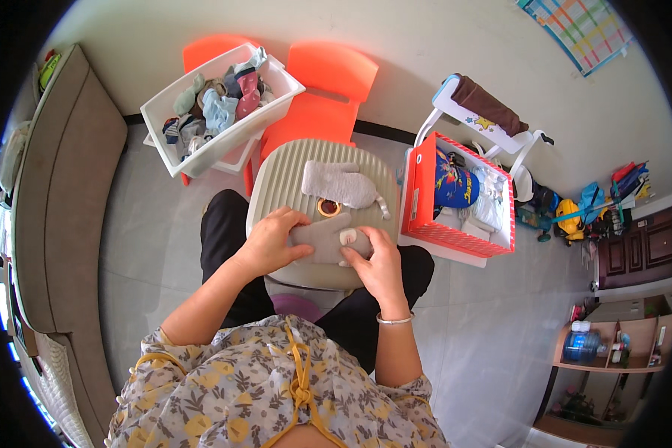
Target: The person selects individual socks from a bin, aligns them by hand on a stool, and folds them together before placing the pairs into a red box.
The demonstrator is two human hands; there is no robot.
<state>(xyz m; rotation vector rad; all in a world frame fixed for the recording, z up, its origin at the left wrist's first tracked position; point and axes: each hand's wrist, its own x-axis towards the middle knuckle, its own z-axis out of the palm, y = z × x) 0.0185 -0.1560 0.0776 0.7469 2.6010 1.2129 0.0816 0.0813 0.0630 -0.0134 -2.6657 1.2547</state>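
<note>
A grey knitted mitten (320, 238) with a pale round patch lies across the near part of a ribbed beige stool top (277, 185). My left hand (274, 238) grips its cuff end between thumb and fingers. At the other end, my right hand (378, 260) pinches the rounded tip. Just beyond it rests a second grey fuzzy mitten (341, 182), flat, with a striped cord trailing to the right. Between the two mittens, a round dark-red emblem with a gold rim (329, 208) shows on the stool top.
A white plastic bin (171, 151) of socks and small clothes stands on orange chairs (330, 67) at the far left. Right of the stool is a red box (420, 215) holding folded items and a blue printed cloth item (453, 182). A grey sofa (67, 196) borders the left side.
</note>
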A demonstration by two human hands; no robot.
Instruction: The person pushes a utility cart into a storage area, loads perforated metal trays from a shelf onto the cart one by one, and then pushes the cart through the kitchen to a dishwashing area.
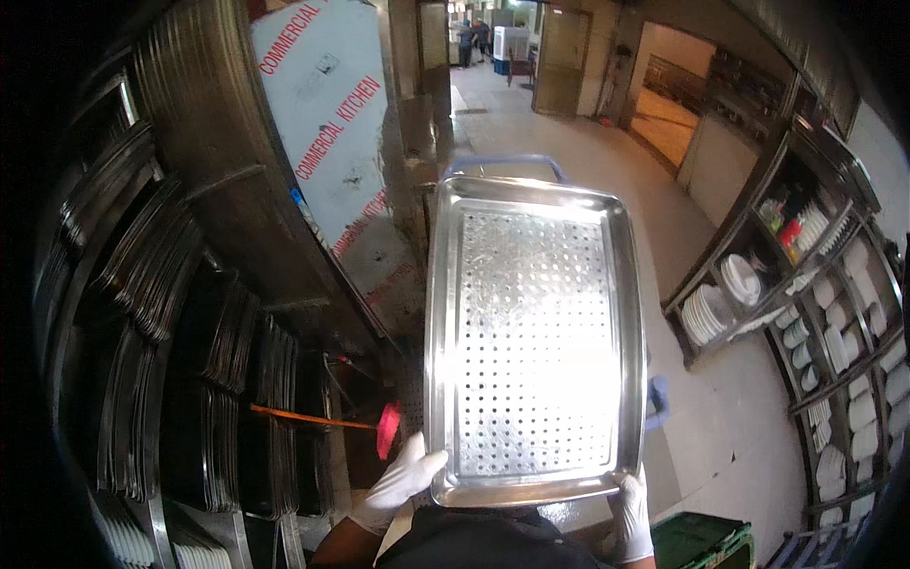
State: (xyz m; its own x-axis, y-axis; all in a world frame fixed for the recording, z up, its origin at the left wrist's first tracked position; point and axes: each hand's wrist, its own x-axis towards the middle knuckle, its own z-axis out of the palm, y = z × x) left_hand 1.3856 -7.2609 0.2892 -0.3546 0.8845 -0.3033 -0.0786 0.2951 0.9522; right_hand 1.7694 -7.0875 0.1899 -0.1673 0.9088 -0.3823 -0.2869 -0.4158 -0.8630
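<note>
A rectangular perforated stainless steel tray (537, 341) with a raised rim fills the middle of the view, its long side running away from me. My left hand (405, 473), in a white glove, grips the near left corner with the thumb over the rim. At the near right corner my right hand (630, 508), gloved the same way, holds the rim. Strong glare whitens the tray's lower right part. Blue handles (657, 404) of something beneath show past the tray, which hides the rest of it.
On my left, a metal rack (156, 398) holds several upright stacks of dark trays. A pink-headed tool with an orange handle (313, 416) sticks out there. To the right stand shelves with white plates (704, 313). A green crate (704, 540) is near my right hand. Two people (473, 43) stand beyond the doorway.
</note>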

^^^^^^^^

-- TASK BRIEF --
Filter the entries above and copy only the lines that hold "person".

-- EXERCISE OUTPUT --
Target: The person selects individual socks from a bin, aligns them by hand on a stool, and folds them together before placing the pairs into a red box.
Instruction: The person pushes a utility cart into a storage area, loads perforated metal trays from a shelf onto the cart one by one, and then pushes the cart through the kitchen to a dishwashing area.

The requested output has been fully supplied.